Weak stimulation by commensal bacteria and fungi causes sparse production of CCL20 from the epidermal keratinocytes, resulting in skewed distribution of CCR6-positive, IL-17-producing cells in the never-lesional skin of psoriasis patients (NLP) over IFNγ-producing cells, which prepare conditions for psoriasis eruption when appropriate insults, such as bacterial or viral infection, or trauma occurs.

Innate lymphoid cells are divided into three groups; group 1, 2, and 3. Function and essential nuclear factors seem similar to those of corresponding T helper cells.

Promoter lesion of FOXP3 gene contains major Treg-specific demethylated resion (TSDR), which binds transcription factors, such as FOXP3, CREB, Ets1, and STAT5 constitutively in tTregs, but just transiently in pTregs. TSDR in pTregs are partially methylated, which makes it difficult to bind transcription factors needed for the stable expression of FOXP3.

tTregs differentiated in thymus stably express FOXP3 and are involved in immune tolerance. Peripherally induced Tregs and Tregs with unstable FOXP3 expression can lose FOXP3 expression and become inflammatory cells, which may contribute to autoimmunity.

Segmented filamentous bacteria (SFB) colonization allow them to closely contact to intestinal epithelium, which induce cytokines, such as serum amyloid A (SAA), and activate Th17. SAA also induces IL-23 production from dendritic cells, which indirectly activate Th17 and ILC3 to produce pro-inflammatory IL-17, and IL-22. IL-22 stimulate intestinal epithelial cells to produce SAA.

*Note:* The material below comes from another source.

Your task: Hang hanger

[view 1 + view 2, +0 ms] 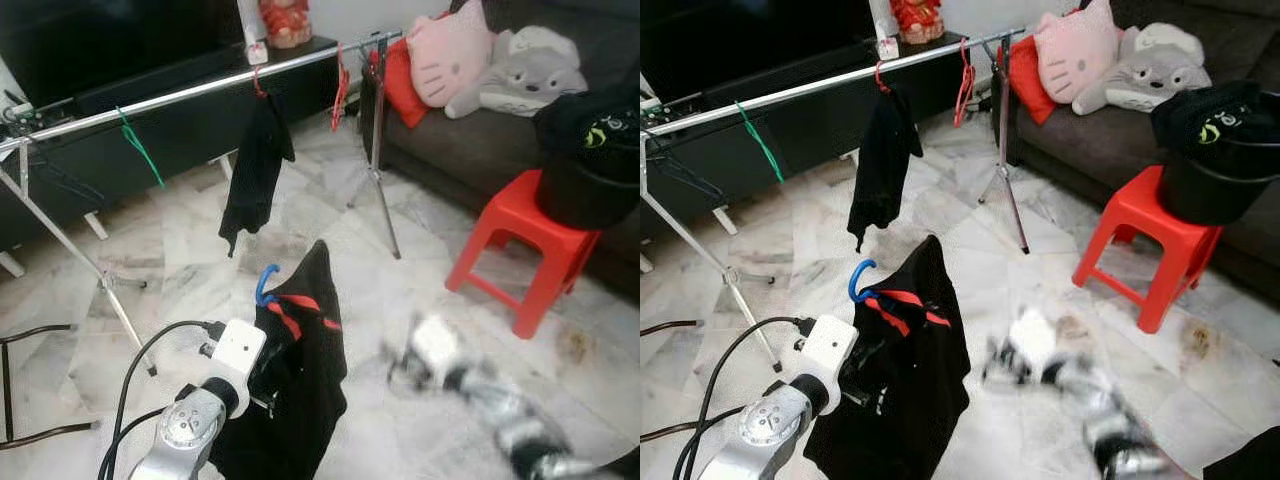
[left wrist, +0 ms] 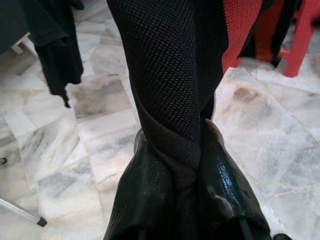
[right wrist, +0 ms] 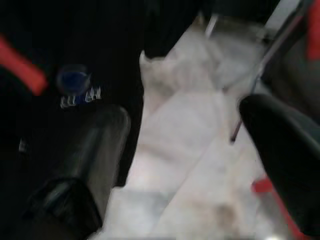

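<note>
Left gripper point(image 2: 182, 165) seen at lower left of head frame, jaws clamped on black garment point(image 1: 300, 400). Garment draped on blue hanger point(image 1: 266, 284), hook up, at lower centre. Right gripper point(image 3: 185, 160) blurred at lower right, jaws spread wide, nothing held between them. Rail point(image 1: 180, 97) runs across upper frame, well apart from hanger; second black garment point(image 1: 255, 170), green hanger point(image 1: 140, 148) hung on it. Red stool point(image 1: 525, 235) at right.
</note>
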Robot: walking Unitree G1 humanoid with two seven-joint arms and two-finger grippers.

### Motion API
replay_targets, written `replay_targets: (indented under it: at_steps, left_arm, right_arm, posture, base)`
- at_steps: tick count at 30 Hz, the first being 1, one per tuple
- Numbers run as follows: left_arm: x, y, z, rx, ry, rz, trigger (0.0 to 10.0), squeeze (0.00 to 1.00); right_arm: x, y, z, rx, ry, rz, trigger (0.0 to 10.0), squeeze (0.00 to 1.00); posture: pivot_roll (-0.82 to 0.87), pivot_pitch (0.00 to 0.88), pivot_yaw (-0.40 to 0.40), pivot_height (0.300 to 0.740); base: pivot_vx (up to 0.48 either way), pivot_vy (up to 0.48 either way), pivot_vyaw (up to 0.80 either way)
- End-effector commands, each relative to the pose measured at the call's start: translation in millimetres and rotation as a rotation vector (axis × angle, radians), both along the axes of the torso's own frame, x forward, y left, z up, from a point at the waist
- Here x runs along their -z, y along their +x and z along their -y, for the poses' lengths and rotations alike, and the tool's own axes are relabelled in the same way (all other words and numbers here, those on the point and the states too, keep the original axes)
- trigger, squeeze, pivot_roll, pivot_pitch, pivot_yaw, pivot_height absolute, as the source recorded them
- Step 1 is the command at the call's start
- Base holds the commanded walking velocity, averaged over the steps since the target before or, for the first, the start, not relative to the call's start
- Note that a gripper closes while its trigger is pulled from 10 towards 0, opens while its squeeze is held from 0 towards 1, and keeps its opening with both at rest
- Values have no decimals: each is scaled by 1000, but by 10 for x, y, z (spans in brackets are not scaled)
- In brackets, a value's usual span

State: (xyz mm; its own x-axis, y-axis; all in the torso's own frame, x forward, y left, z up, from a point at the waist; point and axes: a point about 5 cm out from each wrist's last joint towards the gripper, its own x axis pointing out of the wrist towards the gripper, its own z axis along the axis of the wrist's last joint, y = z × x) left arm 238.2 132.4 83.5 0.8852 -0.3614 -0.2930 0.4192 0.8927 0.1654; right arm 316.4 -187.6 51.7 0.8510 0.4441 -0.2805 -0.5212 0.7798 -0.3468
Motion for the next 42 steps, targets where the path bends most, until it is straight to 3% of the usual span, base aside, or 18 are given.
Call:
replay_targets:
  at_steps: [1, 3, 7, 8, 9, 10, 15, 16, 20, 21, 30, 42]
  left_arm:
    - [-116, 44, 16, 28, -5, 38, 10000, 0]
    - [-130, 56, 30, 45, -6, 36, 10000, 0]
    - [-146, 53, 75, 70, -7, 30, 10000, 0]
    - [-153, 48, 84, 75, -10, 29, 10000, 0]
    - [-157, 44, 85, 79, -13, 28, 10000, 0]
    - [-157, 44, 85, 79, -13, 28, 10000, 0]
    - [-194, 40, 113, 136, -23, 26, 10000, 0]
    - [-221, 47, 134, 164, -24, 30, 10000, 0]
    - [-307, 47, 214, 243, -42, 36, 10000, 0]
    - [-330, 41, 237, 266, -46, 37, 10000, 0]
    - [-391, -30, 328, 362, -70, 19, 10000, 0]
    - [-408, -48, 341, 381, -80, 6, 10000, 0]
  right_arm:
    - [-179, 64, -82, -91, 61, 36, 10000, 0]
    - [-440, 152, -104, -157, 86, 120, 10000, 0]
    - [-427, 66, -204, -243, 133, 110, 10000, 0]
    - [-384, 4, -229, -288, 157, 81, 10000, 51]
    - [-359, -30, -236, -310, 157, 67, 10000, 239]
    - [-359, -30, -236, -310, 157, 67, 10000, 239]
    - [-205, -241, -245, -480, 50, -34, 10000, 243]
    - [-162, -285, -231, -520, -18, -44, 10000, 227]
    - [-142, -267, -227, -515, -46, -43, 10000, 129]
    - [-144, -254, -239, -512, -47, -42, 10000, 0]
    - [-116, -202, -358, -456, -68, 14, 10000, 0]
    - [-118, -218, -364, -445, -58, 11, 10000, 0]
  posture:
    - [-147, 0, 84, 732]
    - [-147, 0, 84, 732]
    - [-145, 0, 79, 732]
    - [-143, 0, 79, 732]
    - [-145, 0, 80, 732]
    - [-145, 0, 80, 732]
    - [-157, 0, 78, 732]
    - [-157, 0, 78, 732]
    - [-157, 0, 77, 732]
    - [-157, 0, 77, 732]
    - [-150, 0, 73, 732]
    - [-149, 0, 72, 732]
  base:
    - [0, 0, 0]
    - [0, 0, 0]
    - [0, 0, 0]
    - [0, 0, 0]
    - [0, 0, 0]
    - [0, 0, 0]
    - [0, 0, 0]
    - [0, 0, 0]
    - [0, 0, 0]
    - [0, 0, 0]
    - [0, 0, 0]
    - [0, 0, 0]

Clostridia is one of the commensal bacteria in the gut, which ferment dietary fibers and produce short chain fatty acids; butyrates. SCFA suppresses dendritic cell production of inflammatory cytokines, such as IL-6, and also induces retinoic acid (RA) production from dendritic cells, which induces and stabilizes FOXP3 expression in naïve Tcells. SCFA also directly act on naïve T cells to express FOXP3.

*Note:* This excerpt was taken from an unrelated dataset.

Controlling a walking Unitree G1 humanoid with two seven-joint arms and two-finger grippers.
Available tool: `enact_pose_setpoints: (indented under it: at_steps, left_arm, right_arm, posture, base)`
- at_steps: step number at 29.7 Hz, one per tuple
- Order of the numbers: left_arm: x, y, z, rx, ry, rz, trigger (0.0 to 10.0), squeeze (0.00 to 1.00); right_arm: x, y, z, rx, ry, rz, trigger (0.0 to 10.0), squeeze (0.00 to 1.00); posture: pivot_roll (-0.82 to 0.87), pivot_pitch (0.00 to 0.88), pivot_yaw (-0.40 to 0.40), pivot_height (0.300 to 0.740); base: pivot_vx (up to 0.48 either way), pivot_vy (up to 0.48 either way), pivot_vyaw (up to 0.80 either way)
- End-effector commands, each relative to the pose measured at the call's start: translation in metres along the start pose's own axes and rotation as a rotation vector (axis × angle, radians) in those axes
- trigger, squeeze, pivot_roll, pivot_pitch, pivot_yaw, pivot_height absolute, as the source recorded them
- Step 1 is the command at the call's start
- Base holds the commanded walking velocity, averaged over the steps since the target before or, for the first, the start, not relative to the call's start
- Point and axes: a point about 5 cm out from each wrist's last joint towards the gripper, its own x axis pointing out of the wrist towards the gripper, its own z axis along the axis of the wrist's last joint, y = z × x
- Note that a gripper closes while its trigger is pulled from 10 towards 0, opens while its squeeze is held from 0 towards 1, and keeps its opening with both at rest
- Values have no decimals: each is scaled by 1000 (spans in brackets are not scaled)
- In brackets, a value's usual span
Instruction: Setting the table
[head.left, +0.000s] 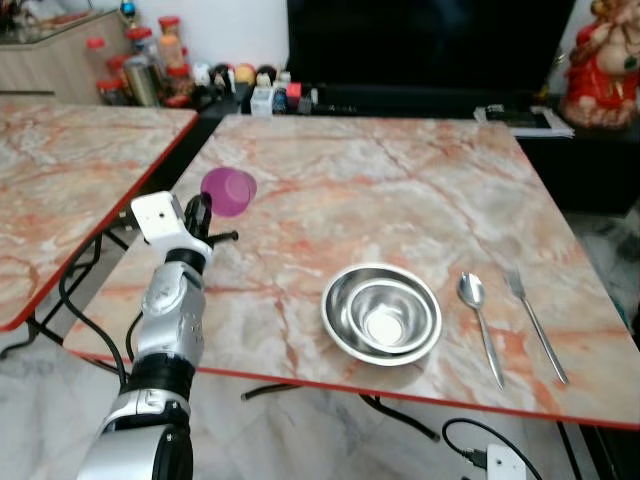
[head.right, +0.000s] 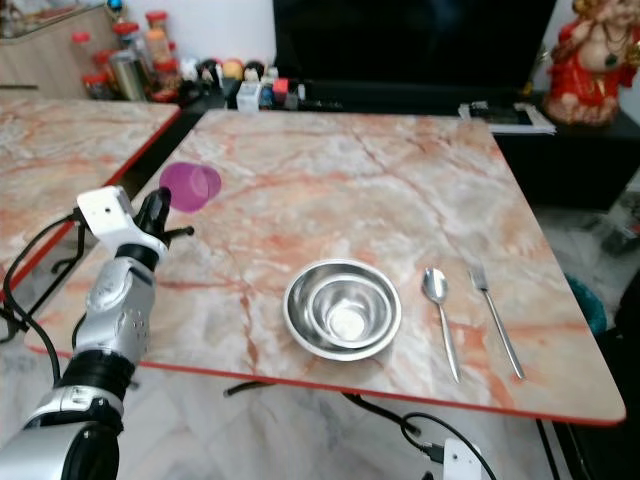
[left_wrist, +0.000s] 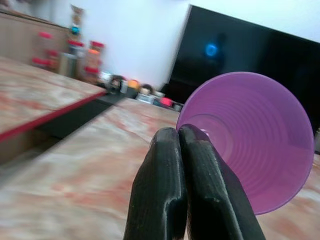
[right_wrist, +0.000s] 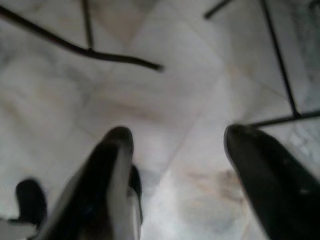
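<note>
Setting of the marble counter (head.left: 400, 190) looks partly done: steel bowl (head.left: 381, 314), spoon (head.left: 478, 320) and fork (head.left: 534, 322) lie well off to the right of the left gripper's (head.left: 201, 215) jaws. Purple cup (head.left: 229, 191) is pinched by its rim, jaws closed on it, tipped sideways above the counter's near-left edge; placing it seems the step left. Left wrist view shows the rim grip and the cup's ribbed inside. Right gripper (right_wrist: 175, 165), jaws wide, hangs over pale floor (right_wrist: 165, 85).

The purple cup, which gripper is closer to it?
Left. The left gripper is pinched shut on the purple cup at its rim, over the table's left edge. The right gripper hangs open above the floor, away from it.
</note>
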Motion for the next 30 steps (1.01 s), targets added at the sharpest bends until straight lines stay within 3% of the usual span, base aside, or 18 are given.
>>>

There are different strains of Bacteroides fragilis, one of which produces polysaccharide A (PSA) and induce IL-10 production from Treg cells, thereby inducing immune suppression. The other strain produces B. fragilis toxin (BFA), which causes impairment of tight junctions and disruption of intestinal barrier function. Recognition of microbial products from disseminated bacteria by microbe associated molecular patterns stimulates IL-23 production from monocytes and stimulates Th17 cells to produce IL-17 and exacerbates inflammation.